**TASK TO COMPLETE**
Return each line of the listing below, unchanged, and omit the images.

**COLLECTED MATERIAL**
=== Begin Enclosure ===

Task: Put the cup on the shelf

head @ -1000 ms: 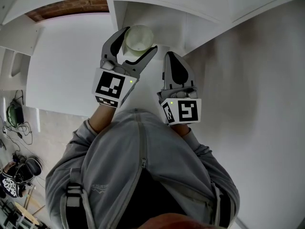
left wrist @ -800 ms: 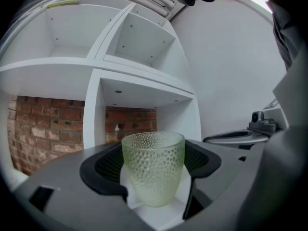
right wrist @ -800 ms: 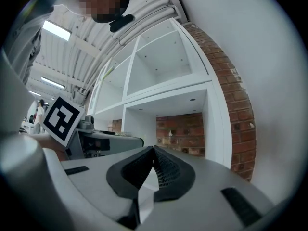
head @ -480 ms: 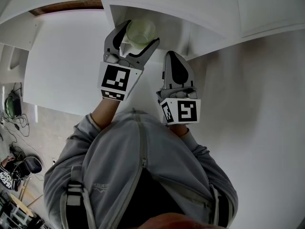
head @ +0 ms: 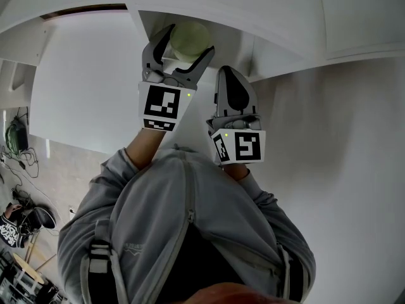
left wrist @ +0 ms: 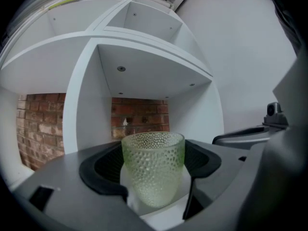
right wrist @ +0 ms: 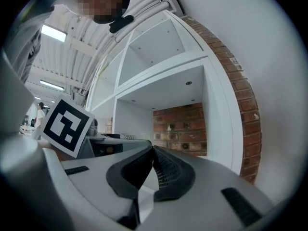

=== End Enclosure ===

**TASK SOLUTION**
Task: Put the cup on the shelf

head @ -1000 ms: 
left wrist @ -800 ms: 
right wrist @ -800 ms: 
head @ -480 ms: 
head @ +0 ms: 
left wrist @ +0 ms: 
right wrist @ +0 ms: 

There is no more to add to the answer.